TASK DESCRIPTION
In your copy, reproduce each entry exactly and include no picture.

--- DATA PROVIDED Enclosed Below ---

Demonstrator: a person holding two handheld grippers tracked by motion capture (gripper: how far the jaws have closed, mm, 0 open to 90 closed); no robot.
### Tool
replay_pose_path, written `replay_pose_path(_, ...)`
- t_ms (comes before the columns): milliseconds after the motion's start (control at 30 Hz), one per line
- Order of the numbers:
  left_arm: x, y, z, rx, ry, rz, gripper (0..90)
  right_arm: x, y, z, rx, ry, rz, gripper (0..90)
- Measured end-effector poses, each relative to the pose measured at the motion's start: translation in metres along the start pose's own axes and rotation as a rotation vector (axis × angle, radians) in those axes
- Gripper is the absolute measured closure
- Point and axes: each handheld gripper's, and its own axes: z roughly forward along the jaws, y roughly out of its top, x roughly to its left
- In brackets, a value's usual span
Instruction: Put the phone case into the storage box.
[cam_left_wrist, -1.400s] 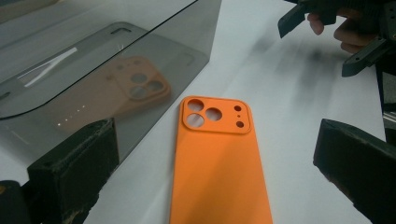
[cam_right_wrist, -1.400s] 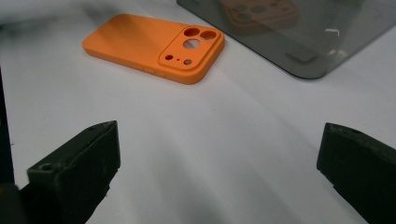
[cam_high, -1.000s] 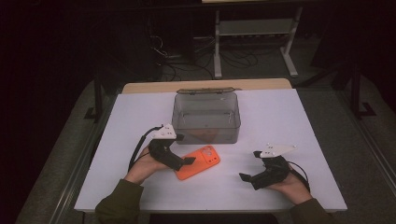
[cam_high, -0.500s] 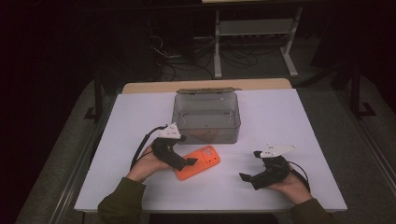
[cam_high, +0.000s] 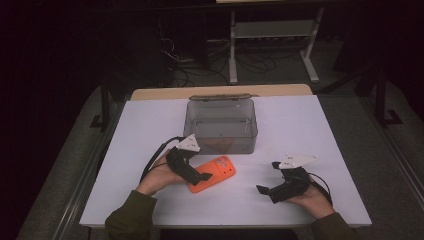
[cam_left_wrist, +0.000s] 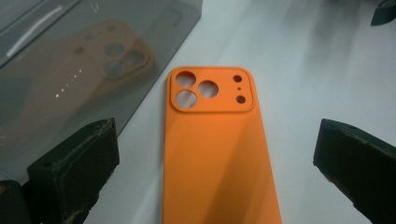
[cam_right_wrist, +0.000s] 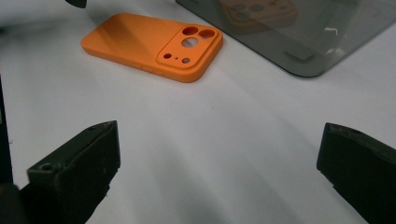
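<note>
Two hand-held grippers are over a white table (cam_high: 150, 130), one in each of the person's hands. An orange phone case (cam_high: 214, 173) lies flat on the table surface, back side up, with its camera-cutout end nearest a smoky transparent box (cam_high: 221, 124) that stands just behind it — near, apart from the box wall as far as the left gripper view shows.

Left gripper (cam_high: 201, 176): held low at the near-left end of the case. In the left gripper view its jaws stand spread wide, one on each side of the case (cam_left_wrist: 217, 154), neither touching it. The box wall (cam_left_wrist: 70, 60) at the left of that view carries a dull reflection of the case.

Right gripper (cam_high: 267, 192): held well to the right of the case, low over bare table, grey three-cornered plate on top. In the right gripper view its jaws are likewise spread wide with nothing between them — the case (cam_right_wrist: 152, 45) lies farther off, the box (cam_right_wrist: 299, 32) beyond it.

The box appears open-topped; whether it contains anything cannot be determined.
</note>
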Motion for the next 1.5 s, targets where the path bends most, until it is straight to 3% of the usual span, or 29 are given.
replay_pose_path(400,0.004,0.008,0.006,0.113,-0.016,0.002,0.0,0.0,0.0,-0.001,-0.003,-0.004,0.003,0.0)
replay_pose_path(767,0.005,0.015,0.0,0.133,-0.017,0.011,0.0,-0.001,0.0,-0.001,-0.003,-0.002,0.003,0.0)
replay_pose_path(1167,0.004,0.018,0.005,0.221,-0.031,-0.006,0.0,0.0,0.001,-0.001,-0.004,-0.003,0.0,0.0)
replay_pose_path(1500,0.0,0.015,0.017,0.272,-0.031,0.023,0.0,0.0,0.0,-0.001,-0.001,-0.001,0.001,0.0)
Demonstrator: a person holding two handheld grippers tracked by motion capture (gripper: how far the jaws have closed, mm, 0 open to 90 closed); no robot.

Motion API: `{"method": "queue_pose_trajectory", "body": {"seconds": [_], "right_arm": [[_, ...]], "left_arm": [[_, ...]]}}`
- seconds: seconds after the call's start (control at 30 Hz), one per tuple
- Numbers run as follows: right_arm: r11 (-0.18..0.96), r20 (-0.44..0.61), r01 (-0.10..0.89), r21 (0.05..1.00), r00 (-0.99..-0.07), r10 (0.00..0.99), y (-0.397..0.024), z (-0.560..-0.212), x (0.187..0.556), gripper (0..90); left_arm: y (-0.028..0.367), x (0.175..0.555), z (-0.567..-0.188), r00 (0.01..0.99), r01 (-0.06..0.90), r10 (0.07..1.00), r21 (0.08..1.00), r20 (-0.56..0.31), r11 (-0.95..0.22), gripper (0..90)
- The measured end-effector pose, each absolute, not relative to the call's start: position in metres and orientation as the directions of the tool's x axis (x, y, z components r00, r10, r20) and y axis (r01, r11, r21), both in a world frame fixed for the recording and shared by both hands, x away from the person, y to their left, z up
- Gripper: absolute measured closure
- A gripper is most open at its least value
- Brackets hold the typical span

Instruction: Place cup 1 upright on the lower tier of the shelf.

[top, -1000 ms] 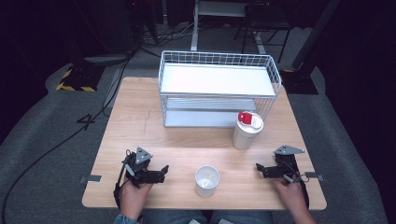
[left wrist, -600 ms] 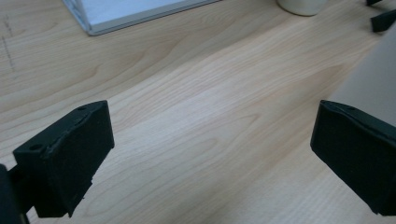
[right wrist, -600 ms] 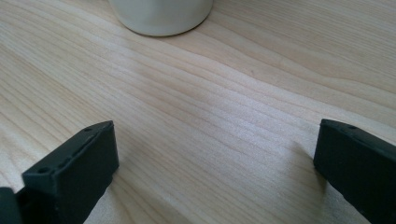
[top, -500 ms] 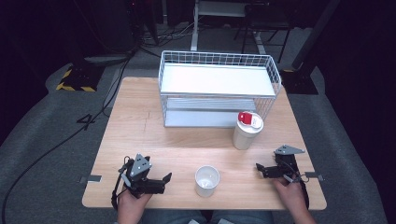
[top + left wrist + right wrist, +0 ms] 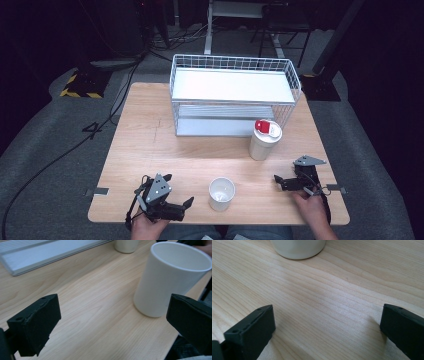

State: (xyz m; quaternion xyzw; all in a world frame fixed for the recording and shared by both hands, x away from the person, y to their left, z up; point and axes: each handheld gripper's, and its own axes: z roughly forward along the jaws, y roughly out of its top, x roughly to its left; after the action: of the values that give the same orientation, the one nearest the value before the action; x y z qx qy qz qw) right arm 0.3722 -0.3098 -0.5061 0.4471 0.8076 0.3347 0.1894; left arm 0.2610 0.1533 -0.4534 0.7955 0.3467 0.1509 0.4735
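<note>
the white cup [image 5: 221, 193] stands upright near the table's [image 5: 150, 150] front edge, about midway along it. in the left gripper view its rim is cut off at the top and its base partly hidden by one jaw. the left gripper [image 5: 186, 204], jaws apart, sits just beside it at the front edge. the right gripper [image 5: 278, 181], jaws apart, rests near the front right corner. the high view adds the lidded white container [image 5: 264, 141] before the wire rack [image 5: 235, 95].
</note>
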Motion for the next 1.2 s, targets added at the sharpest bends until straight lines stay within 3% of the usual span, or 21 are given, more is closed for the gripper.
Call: {"method": "queue_pose_trajectory", "body": {"seconds": [0.67,1.2], "right_arm": [[0.374,-0.008,0.597,0.71,-0.525,0.851,-0.309,-0.506,0.372,0.2],[0.373,-0.008,0.597,0.71,-0.523,0.852,-0.309,-0.506,0.372,0.1]], "left_arm": [[0.11,0.262,-0.463,0.839,0.342,0.527,0.884,-0.136,-0.317,0.4],[0.084,0.278,-0.479,0.858,0.355,0.492,0.864,-0.148,-0.358,0.5]]}}
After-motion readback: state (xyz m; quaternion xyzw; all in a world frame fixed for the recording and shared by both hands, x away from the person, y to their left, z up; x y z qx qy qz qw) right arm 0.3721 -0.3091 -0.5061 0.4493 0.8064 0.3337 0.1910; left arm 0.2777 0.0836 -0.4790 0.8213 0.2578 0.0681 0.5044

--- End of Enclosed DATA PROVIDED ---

FINAL ANSWER
Demonstrator: a person holding two handheld grippers tracked by motion capture (gripper: how far the jaws have closed, mm, 0 open to 90 closed); no robot.
### Tool
replay_pose_path, written `replay_pose_path(_, ...)`
- t_ms (comes before the columns): milliseconds after the motion's start (control at 30 Hz), one per line
- Order of the numbers:
  left_arm: x, y, z, rx, ry, rz, gripper (0..90)
  right_arm: x, y, z, rx, ry, rz, gripper (0..90)
- Measured end-effector poses, each relative to the pose measured at the motion's start: translation in metres along the start pose's own axes and rotation as a rotation vector (axis × angle, radians) in those axes
- Gripper is the absolute measured closure
- Point and axes: each handheld gripper's, and its own axes: z roughly forward along the jaws, y roughly out of its top, x roughly to its left
- In brackets, a value's usual span
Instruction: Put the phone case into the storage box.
[cam_left_wrist, -1.400s] 
[cam_right_wrist, -1.400s] 
[cam_high, -1.000s] 
[cam_high, -0.500s] 
[cam_high, +0.000s] 
[cam_left_wrist, +0.000s] 
[cam_right_wrist, +0.000s] 
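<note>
Two hand-held grippers are over a white table (cam_high: 150, 130), one in each of the person's hands. An orange phone case (cam_high: 214, 173) lies flat on the table surface, back side up, with its camera-cutout end nearest a smoky transparent box (cam_high: 221, 124) that stands just behind it — near, apart from the box wall as far as the left gripper view shows.

Left gripper (cam_high: 201, 176): held low at the near-left end of the case. In the left gripper view its jaws stand spread wide, one on each side of the case (cam_left_wrist: 217, 154), neither touching it. The box wall (cam_left_wrist: 70, 60) at the left of that view carries a dull reflection of the case.

Right gripper (cam_high: 267, 192): held well to the right of the case, low over bare table, grey three-cornered plate on top. In the right gripper view its jaws are likewise spread wide with nothing between them — the case (cam_right_wrist: 152, 45) lies farther off, the box (cam_right_wrist: 299, 32) beyond it.

The box appears open-topped; whether it contains anything cannot be determined.
</note>
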Motion for the next 1.5 s, targets where the path bends most, until it is straight to 3% of the usual span, or 29 are given.
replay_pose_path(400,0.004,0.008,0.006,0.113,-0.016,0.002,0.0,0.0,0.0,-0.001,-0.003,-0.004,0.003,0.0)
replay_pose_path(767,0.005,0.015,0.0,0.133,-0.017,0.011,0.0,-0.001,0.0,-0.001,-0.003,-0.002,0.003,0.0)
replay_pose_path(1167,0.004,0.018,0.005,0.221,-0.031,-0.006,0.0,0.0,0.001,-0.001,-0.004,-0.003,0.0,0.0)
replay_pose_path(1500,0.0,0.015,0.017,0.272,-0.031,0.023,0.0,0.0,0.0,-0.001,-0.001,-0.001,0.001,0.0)
Demonstrator: a person holding two handheld grippers tracked by motion capture (gripper: how far the jaws have closed, mm, 0 open to 90 closed); no robot.

Motion API: `{"method": "queue_pose_trajectory", "body": {"seconds": [_], "right_arm": [[_, ...]], "left_arm": [[_, ...]]}}`
- seconds: seconds after the call's start (control at 30 Hz), one per tuple
- Numbers run as follows: right_arm: r11 (-0.18..0.96), r20 (-0.44..0.61), r01 (-0.10..0.89), r21 (0.05..1.00), r00 (-0.99..-0.07), r10 (0.00..0.99), y (-0.397..0.024), z (-0.560..-0.212), x (0.187..0.556), gripper (0..90); left_arm: y (-0.028..0.367), x (0.175..0.555), z (-0.567..-0.188), r00 (0.01..0.99), r01 (-0.06..0.90), r10 (0.07..1.00), r21 (0.08..1.00), r20 (-0.56..0.31), r11 (-0.95..0.22), gripper (0..90)
- The measured end-effector pose, each absolute, not relative to the call's start: position in metres and orientation as the directions of the tool's x axis (x, y, z components r00, r10, r20) and y axis (r01, r11, r21), both in a world frame fixed for the recording and shared by both hands, x away from the person, y to their left, z up
- Gripper: absolute measured closure
- A gripper is most open at its least value
- Brackets hold the typical span

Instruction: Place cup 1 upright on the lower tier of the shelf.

[top, -1000 ms] 
[left wrist, -600 ms] 
[right wrist, -600 ms] 
[top, -500 ms] 
[top + left wrist + right wrist, +0 ms] 

State: (xyz m; quaternion xyzw; all in a world frame fixed for the recording and shared by both hands, x away from the person, y to their left, z up; point and axes: each handheld gripper's, and its own axes: z roughly forward along the jaws, y roughly out of its top, x roughly to its left; after the action: of the values that give the same orientation, the one nearest the value before the action; x y z qx qy qz qw) right arm 0.3722 -0.3098 -0.5061 0.4471 0.8076 0.3347 0.1894; left arm 0.2610 0.1533 -0.4534 0.7955 0.3467 0.1509 0.4735
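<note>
the white cup [image 5: 221, 193] stands upright near the table's [image 5: 150, 150] front edge, about midway along it. in the left gripper view its rim is cut off at the top and its base partly hidden by one jaw. the left gripper [image 5: 186, 204], jaws apart, sits just beside it at the front edge. the right gripper [image 5: 278, 181], jaws apart, rests near the front right corner. the high view adds the lidded white container [image 5: 264, 141] before the wire rack [image 5: 235, 95].
</note>
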Motion for the next 1.2 s, targets added at the sharpest bends until straight lines stay within 3% of the usual span, or 21 are given, more is closed for the gripper.
Call: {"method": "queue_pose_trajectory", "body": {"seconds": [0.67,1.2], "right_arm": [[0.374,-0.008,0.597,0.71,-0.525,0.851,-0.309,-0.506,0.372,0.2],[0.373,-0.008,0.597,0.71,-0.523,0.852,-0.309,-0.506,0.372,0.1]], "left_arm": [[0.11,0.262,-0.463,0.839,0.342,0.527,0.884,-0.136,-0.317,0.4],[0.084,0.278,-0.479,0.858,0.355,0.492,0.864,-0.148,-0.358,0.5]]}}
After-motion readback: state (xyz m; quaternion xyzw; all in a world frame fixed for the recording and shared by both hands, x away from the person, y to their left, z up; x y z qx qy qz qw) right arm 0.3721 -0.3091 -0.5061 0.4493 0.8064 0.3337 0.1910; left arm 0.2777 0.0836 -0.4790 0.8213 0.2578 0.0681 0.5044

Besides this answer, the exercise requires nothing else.